Plummer is also known for having played several real-life figures. Be it the Duke of Wellington in Waterloo or Rudyard Kipling in The Man Who Would Be King and CBS's Mike Wallace in The Insider. The Mike Wallace turn is particularly memorable and comes a full circle when considered that Plummer debuted in Sidney Lumet's Stage Struck and Michael Mann's The Insider is reminiscent of Lumet's film Network, with Plummer's Wallace caught between editorial integrity and corporate pressure. Integrity does come to mind when talking of Christopher Plummer, but he has had his share of roles of lesser men. The GIF image of Georg von Trapp splitting a Nazi flag into several pieces went viral hours after the news of actor's death broke, but in Spike Lee's Malcolm X, he plays the unrelenting racist chaplain in Malcolm's prison. A memorable scene involves two great actors, Denzel Washington as Malcolm X and Plummer involved in a tense but quiet debate about Jesus' skin colour. Chaplain Gill has only the pictures and paintings of the Hebrews while Malcolm X contends from the Bible's text that the Hebrews were people of colour, that they were not "pale face" to quote from the film. Plummer conveys the horrified face of a man who considers it beneath him to even entertain an audience with Malcolm X as convincingly as he does his vehemence for the Nazis in his most popular film that he loved to hate.

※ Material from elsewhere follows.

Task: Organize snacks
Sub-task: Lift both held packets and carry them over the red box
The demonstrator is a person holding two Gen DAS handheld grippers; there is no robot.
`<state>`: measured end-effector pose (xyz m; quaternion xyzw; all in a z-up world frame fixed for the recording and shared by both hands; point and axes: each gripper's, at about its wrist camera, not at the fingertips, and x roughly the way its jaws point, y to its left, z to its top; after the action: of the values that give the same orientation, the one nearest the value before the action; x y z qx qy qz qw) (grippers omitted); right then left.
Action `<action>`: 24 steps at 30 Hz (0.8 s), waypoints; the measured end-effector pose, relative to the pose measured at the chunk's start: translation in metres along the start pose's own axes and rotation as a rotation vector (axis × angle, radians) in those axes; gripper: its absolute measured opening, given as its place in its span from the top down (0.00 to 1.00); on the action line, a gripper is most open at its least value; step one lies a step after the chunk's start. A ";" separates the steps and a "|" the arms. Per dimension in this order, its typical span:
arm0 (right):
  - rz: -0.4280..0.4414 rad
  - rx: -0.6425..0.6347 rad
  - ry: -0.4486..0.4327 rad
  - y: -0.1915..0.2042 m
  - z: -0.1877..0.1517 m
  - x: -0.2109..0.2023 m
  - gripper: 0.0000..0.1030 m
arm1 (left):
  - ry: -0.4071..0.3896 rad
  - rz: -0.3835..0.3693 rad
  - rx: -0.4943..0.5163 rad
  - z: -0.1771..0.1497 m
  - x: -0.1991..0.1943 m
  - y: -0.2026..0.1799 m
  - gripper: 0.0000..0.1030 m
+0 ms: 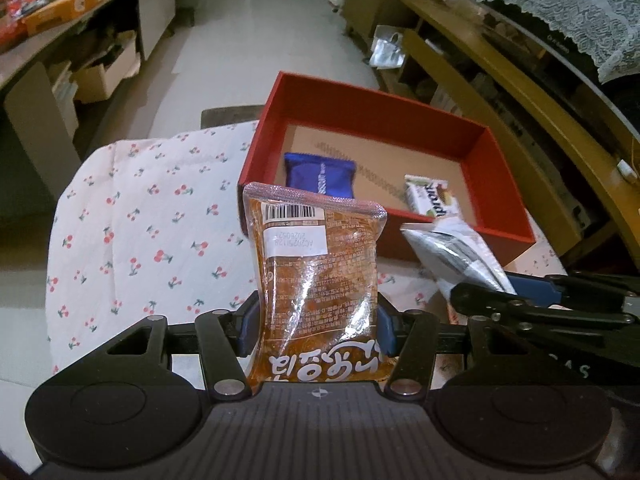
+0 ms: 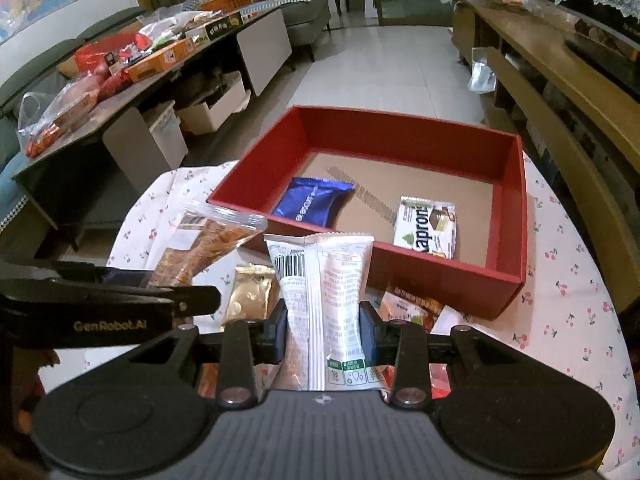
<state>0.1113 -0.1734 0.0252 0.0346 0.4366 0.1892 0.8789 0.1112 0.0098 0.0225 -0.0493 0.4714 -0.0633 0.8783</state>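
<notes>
My left gripper (image 1: 318, 330) is shut on a clear brown snack pack (image 1: 316, 280) with a barcode label, held above the cherry-print tablecloth (image 1: 152, 220). My right gripper (image 2: 323, 334) is shut on a white snack packet (image 2: 322, 284), also seen in the left wrist view as the white packet (image 1: 456, 252). Beyond both stands a red box (image 2: 400, 128) holding a blue packet (image 2: 310, 202) and a white-and-brown wafer pack (image 2: 426, 228). In the left wrist view, the red box (image 1: 372, 110) shows the same blue packet (image 1: 320, 176).
A gold packet (image 2: 250, 294) and an orange-red packet (image 2: 412, 306) lie on the cloth before the box. A cluttered low table (image 2: 132, 64) stands at the left, a wooden shelf unit (image 2: 560, 80) at the right, with tiled floor between.
</notes>
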 end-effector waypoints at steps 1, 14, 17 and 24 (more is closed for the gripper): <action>0.001 0.001 -0.004 0.000 0.001 0.000 0.52 | -0.004 -0.003 0.002 0.001 -0.001 -0.001 0.39; -0.001 0.027 -0.040 -0.006 0.009 -0.005 0.53 | -0.039 -0.014 0.025 0.007 -0.004 -0.013 0.39; -0.009 0.028 -0.049 -0.006 0.011 -0.005 0.52 | -0.047 -0.006 0.033 0.009 -0.005 -0.015 0.39; -0.012 0.044 -0.059 -0.011 0.014 -0.007 0.52 | -0.059 -0.001 0.046 0.013 -0.005 -0.020 0.40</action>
<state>0.1219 -0.1844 0.0366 0.0570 0.4149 0.1733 0.8914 0.1182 -0.0089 0.0368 -0.0310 0.4439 -0.0730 0.8926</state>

In 2021, it's almost magical and comforting that a male celebrity passes at 91—and there aren't horrible things to remember him by. Plummer was a replacement for Kevin Spacey in All the Money in the World (2017) as J Paul Getty (though director Ridley Scott claims Plummer was his original choice), and sexual misconduct allegations had surfaced against Spacey when the film was ready for release. Plummer was such a thorough professional that at almost 88, he was ready for a stressful nine-day re-filming schedule, with the studios wanting to keep the original release date. Ironically, he played J Paul Getty, the rigid and ruthless richest man in the world at that time, who refuses to pay the ransom for his kidnapped grandson. Plummer was anything but Paul. He became the oldest actor to be nominated for an Academy Award for the role and earned Golden Globe and BAFTA nominations. He may not prefer it, but the genteel Georg von Trapp remains closest to what Christopher Plummer the man embodied.